How about starting with the obvious: set up situations where children are KIND to each other and call attention to how THAT makes them all feel. Seriously, can there BE a situation where a child is not uplifted by the experience of kindness, whether as a giver or a recipient of the kindness? If we reinforce this, if we give multiple opportunities for this to become the norm, how can we not help students to begin to make kindness the default behavior instead of the bullying?

Some other lesson plans I found online included reading some short scenarios and discussing whether or not they constituted bullying, and whether any of the participants, or even the onlookers, could have helped - and how. A few had children acting out basic scenarios, followed by class discussion.
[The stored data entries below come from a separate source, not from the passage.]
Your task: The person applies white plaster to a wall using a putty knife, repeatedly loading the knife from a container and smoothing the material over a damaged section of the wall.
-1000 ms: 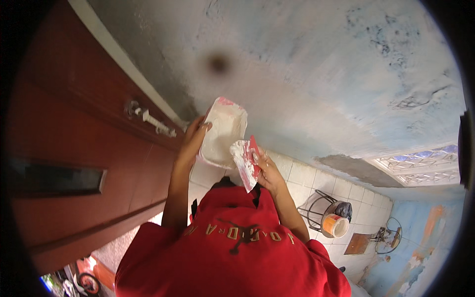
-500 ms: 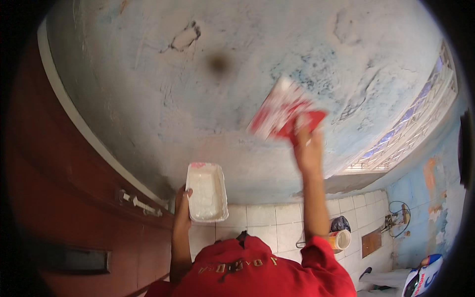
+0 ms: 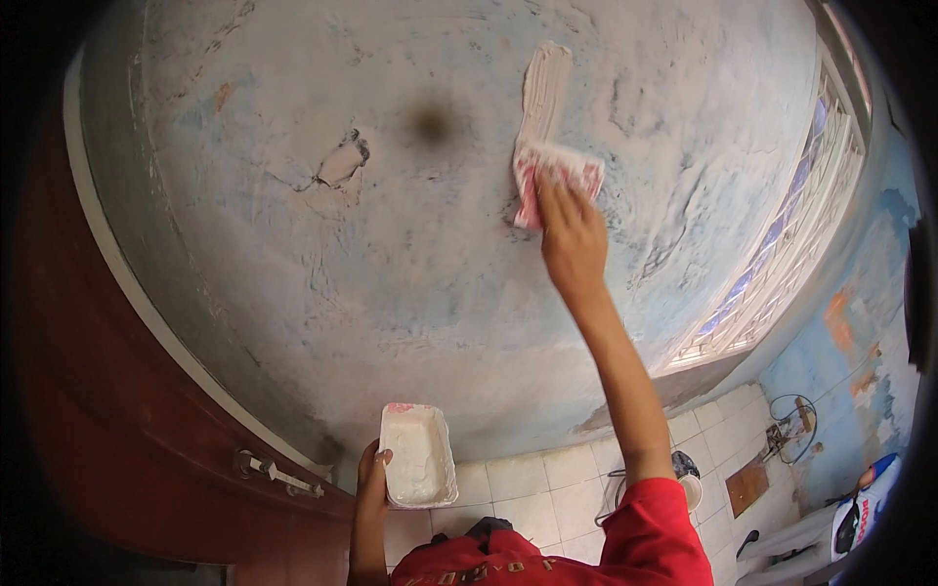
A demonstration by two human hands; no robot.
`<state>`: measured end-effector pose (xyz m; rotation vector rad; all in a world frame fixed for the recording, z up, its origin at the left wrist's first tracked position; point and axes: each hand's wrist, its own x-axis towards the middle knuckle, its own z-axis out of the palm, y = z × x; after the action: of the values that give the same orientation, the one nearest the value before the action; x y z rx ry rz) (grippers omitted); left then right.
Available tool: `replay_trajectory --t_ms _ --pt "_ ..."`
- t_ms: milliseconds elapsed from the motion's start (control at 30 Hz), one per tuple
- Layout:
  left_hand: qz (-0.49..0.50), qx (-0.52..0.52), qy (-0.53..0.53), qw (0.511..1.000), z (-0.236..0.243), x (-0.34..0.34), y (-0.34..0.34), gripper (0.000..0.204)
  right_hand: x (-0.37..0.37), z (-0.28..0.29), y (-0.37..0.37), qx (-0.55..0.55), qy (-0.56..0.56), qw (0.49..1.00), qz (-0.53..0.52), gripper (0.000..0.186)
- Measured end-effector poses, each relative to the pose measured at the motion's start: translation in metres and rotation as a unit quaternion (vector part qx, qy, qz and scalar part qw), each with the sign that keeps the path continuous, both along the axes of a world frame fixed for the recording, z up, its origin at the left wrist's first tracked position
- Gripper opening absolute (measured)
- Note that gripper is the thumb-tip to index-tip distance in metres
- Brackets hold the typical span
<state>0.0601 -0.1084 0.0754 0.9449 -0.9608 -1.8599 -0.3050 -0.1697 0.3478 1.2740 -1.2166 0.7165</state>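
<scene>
My right hand (image 3: 575, 244) grips a red spreader (image 3: 586, 171) smeared with white paste and holds it against the patchy blue-grey wall (image 3: 440, 283). From the spreader a thick, ridged streak of white paste (image 3: 545, 88) runs up the wall. Lower down, my left hand (image 3: 369, 477) clasps the left side of a white rectangular tray (image 3: 451, 474), thumb over the rim. White paste (image 3: 415, 454) coats the inside of the tray. A chipped, cracked patch (image 3: 342, 161) shows on the wall left of the spreader.
A brown door (image 3: 147, 420) with a sliding bolt (image 3: 281, 476) stands at the left. A window grille (image 3: 772, 244) is on the right. On the tiled floor (image 3: 547, 479) are a bucket (image 3: 693, 491), a dark bag (image 3: 682, 464) and a printed sack (image 3: 865, 518).
My right hand has pressed the spreader to the wall, farther up and left, and a fresh white streak has appeared there. The tray sits lower in view as the view has tipped upward.
</scene>
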Motion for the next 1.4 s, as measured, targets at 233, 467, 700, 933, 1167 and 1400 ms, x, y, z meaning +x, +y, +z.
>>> replay_trajectory --t_ms 233,467,700,933,1167,1400 --pt "0.021 0.013 -0.009 1.0 -0.022 0.005 0.004 0.056 0.001 0.033 0.023 -0.021 -0.033 0.998 0.051 0.044" --pt "0.016 -0.024 0.013 1.0 0.007 0.002 0.007 0.059 -0.005 0.164 -0.004 -0.081 0.112 0.986 0.092 0.033" --pt "0.098 0.009 0.046 0.994 -0.021 0.022 0.003 0.057 0.029 -0.041 0.013 0.1 0.05 0.992 0.052 0.042" --pt "0.13 0.025 0.014 0.991 -0.005 0.039 0.009 0.053 0.008 0.012 0.029 0.049 0.04 0.989 0.135 0.042" --pt "0.13 0.061 0.027 0.989 -0.026 0.028 0.017 0.058 0.042 0.149 -0.021 -0.015 0.083 0.987 0.14 0.031" --pt "0.118 0.061 0.04 0.99 -0.056 0.043 0.023 0.058 0.055 -0.097 0.008 0.199 0.039 0.976 0.072 0.044"
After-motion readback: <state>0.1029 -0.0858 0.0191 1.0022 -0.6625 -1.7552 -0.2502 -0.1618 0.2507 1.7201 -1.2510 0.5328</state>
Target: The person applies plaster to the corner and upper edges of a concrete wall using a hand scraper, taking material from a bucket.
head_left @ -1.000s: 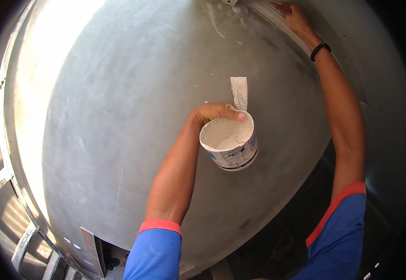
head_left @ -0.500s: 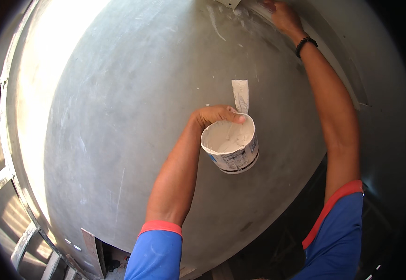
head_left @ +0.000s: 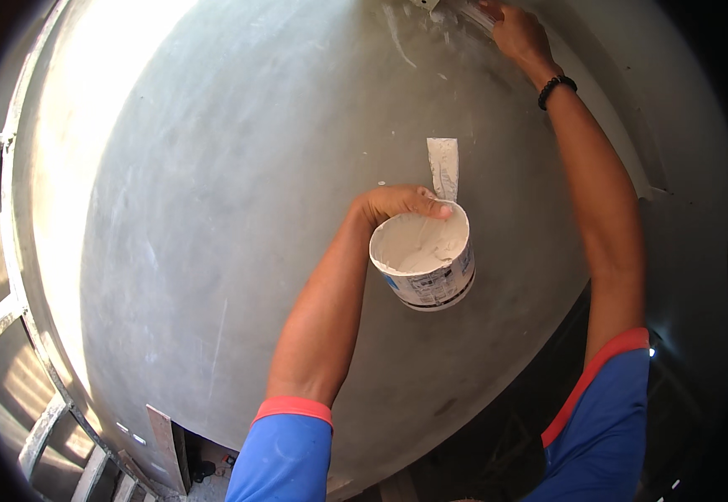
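My left hand (head_left: 406,203) grips the rim of a round pale tub (head_left: 421,284) holding creamy white paste. A flat, paste-coated strip, like a scraper blade (head_left: 443,163), sticks up just behind it by my fingers; its lower end is hidden. At the top right, my right hand (head_left: 516,35) is raised against a grey curved surface (head_left: 264,167) beside a pale edge strip, fingers curled around something I cannot make out. White smears show on the surface near it. I wear a dark bead bracelet on that wrist.
A metal frame with crossbars (head_left: 8,251) runs down the left. At lower left a leaning board (head_left: 163,443) stands beside a dark opening with small objects on the ground. A dark area lies beyond the curved edge at lower right.
Compared with a second ago, my right hand and forearm have shifted left along the upper edge, dipping and then rising slightly. My left hand and the tub have moved a little to the right.
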A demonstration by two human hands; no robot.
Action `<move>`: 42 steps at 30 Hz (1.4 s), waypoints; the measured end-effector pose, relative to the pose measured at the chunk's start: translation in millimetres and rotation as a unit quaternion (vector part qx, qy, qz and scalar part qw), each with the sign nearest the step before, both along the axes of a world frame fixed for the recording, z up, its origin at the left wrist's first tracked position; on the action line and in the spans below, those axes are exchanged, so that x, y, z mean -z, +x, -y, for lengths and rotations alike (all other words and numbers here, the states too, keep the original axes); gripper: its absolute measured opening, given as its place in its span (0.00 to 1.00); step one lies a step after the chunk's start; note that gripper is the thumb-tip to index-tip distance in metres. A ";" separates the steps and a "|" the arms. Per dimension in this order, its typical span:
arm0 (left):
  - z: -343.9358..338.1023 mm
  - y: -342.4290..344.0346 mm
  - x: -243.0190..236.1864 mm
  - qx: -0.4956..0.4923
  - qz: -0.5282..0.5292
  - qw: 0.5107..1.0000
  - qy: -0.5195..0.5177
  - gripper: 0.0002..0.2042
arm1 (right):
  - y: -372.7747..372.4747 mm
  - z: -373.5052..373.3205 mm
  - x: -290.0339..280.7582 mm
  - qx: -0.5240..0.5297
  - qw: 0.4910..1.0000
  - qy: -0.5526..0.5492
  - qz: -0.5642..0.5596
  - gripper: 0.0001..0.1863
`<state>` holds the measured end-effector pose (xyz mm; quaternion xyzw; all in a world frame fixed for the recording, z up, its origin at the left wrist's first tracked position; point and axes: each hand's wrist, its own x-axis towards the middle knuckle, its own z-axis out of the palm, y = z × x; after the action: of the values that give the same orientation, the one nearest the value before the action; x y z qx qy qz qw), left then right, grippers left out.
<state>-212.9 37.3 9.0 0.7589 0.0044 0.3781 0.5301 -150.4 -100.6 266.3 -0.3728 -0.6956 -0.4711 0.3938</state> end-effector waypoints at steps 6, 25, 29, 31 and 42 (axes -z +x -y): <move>-0.9 -4.9 1.4 -0.002 0.014 1.000 -0.003 0.26 | -18.5 22.6 17.7 -0.018 0.998 -0.039 -0.047 0.17; -1.6 -1.7 0.2 0.003 0.010 1.000 -0.012 0.26 | -7.4 -7.3 -10.1 -0.013 1.000 -0.014 -0.013 0.17; -1.9 -2.6 1.0 -0.005 0.009 1.000 -0.017 0.26 | -20.7 -3.6 -2.5 -0.018 0.999 -0.023 -0.022 0.18; -2.5 -3.5 0.7 -0.003 0.007 1.000 -0.015 0.26 | -23.1 -2.7 -3.0 -0.010 0.999 -0.023 -0.020 0.18; -1.5 -4.2 0.6 -0.016 0.002 1.000 -0.017 0.25 | 9.1 -11.1 -32.6 -0.143 0.986 -0.085 0.006 0.14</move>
<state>-217.2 38.8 8.4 0.7490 0.0218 0.3884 0.5363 -141.2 -89.5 298.9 -0.2988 -0.7818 -0.3510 0.4199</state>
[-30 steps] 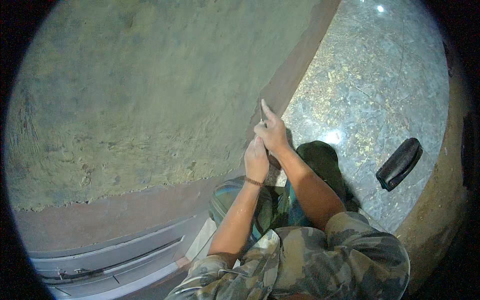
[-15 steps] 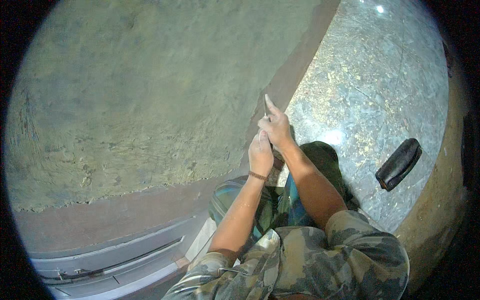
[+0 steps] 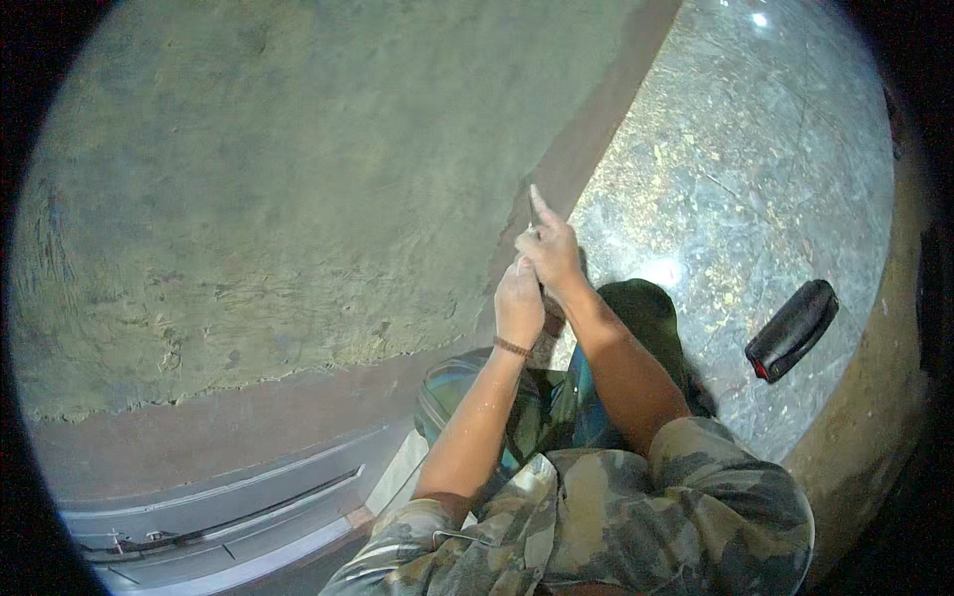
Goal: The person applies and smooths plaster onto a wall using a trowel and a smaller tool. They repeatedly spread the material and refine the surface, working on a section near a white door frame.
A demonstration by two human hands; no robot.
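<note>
My left hand (image 3: pixel 518 303), with a brown bead bracelet on its wrist, is closed in a pinch just below my right hand (image 3: pixel 551 250). The two hands meet at the fingertips. On the right hand the index finger points forward while the other fingers curl in. A tiny pale sliver shows near its thumb, too small to name. What the left fingertips grip is hidden. Both hands are in front of my bent knees, with whitish dust on the fingers.
A rough greenish-grey plastered surface (image 3: pixel 298 199) with a brown border (image 3: pixel 229 427) fills the left. To the right, a shiny mottled grey floor (image 3: pixel 735 199) carries a black pouch (image 3: pixel 793 328). Grey panelling (image 3: pixel 248 507) with a dark slot is at lower left.
Both hands stay in almost the same place, with only a slight shift at the fingertips. The right index finger still points forward.
</note>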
I'm not too fond of this option, for the same reasons as above: I am very uncomfortable with the idea of having students in positions where they are even pretending to hurt others.

Still other lessons were focused on empowering children who were being bullied to stand up for themselves, or to seek out help, and on encouraging students who were witnessing the bullying to intervene or to get an adult to do it if necessary.

But to instead use a lesson where children are "crumpled up" - I cannot fathom it, I cannot condone it, and I don't EVER want another child to go through that. And I *will* get to the bottom of this, one way or another, and do my best to see that this lesson is retired. Perhaps it needs to be "crumpled up."

[Update: I now have a copy of the actual lesson - and it's BAAAAD.]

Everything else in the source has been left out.